Governor Mark Carney said: “Over the past year the Funding for Lending Scheme has contributed to the recovery by helping to significantly improve credit conditions, especially for households.
"The changes announced today refocus the FLS where it is most needed – to underpin the supply of credit to small businesses over the next year – without providing further broad support to household lending that is no longer needed.”
Chancellor George Osborne said: “The Funding for Lending Scheme proved to be a successful tool in supporting the recovery. Now that the housing market is starting to pick up, it is right that we focus the scheme’s firepower on small businesses. Small firms are the lifeblood of our economy. That’s why we’re reforming the banks, introducing the employment allowance and now focussing the Funding for Lending Scheme to support them.”

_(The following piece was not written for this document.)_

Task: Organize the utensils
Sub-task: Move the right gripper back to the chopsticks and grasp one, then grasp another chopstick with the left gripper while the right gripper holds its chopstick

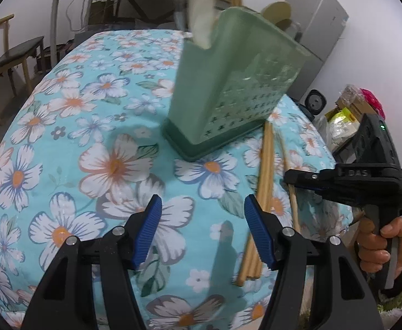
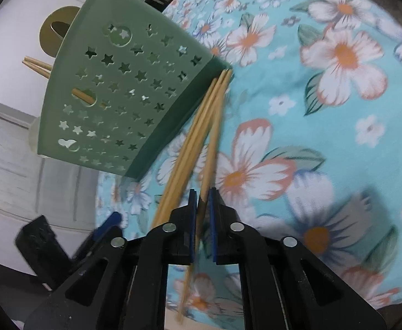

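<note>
The only readable text is "DAS", in raised letters on the black body of the right claw [image 1: 300, 177], seen in the left wrist view near the table's right edge. Nothing else can be read in either view.

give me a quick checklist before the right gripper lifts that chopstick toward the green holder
1. Right gripper shut on one chopstick: ok, the pads pinch a single stick.
2. Other chopsticks left out of the grip: ok, they lie beside the jaws on the tablecloth.
3. Left gripper out of the way: ok, open and empty over the cloth.
4. Green holder standing on its base: ok, with chopsticks and other utensils already in it.
5. Free space in the holder's top: cannot tell, the opening is not visible.
6. Grip near the stick's middle: cannot tell; part of the stick is hidden behind the gripper.
</note>
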`<state>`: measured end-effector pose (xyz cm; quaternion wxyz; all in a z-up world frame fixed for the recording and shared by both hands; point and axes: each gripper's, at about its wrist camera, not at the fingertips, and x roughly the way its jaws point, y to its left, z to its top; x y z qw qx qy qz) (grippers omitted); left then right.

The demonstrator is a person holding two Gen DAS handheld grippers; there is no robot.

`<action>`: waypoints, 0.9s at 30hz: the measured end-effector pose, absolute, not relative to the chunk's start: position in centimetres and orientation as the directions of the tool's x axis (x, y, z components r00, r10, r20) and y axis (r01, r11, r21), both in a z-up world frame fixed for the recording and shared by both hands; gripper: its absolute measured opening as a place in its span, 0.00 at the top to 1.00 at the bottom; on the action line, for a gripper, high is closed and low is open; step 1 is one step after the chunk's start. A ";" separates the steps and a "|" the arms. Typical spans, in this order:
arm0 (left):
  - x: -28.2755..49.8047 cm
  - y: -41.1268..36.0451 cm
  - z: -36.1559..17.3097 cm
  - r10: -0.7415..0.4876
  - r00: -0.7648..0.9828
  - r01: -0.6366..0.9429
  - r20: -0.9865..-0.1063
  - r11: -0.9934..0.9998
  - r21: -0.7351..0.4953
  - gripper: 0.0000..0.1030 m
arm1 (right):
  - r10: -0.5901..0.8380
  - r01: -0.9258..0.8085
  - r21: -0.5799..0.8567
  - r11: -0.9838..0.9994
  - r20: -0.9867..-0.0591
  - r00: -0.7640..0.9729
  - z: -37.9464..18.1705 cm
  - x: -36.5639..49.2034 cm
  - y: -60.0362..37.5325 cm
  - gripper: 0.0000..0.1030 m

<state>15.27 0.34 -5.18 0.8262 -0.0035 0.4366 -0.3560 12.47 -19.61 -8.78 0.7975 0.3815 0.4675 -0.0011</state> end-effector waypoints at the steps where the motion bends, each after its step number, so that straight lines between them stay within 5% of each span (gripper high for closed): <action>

The FLS has contributed to a substantial fall in bank funding costs since it was launched in July 2012 which has fed through to significant improvements in household credit conditions.
Credit conditions for smaller businesses have also improved but to a lesser extent and lending to businesses overall has remained muted.
In a statement released by the Bank it said: "The changes we are making have no implications for HM Government’s Help to Buy scheme, which is designed to address the specific issue of access to mortgages for borrowers without large deposits, unlike the FLS which was designed to boost lending more generally."
The FLS extension will continue to allow participants to draw from the scheme from February 2014 until January 2015 but household lending in 2014 will no longer generate any additional borrowing allowances.
Instead additional allowances will now only reflect lending to businesses in 2014. The initial borrowing allowances in the FLS extension already earned by household and business lending in 2013 will be unaffected.
CML director general Paul Smee said: "Although the changes to the FLS may be a surprise they are not a shock.
“Mortgage lenders are well equipped to meet their funding needs as wholesale funding market conditions have improved and retail deposits are robust."
The first phase of the FLS, which ends on 31 January 2014, is unaffected by this announcement.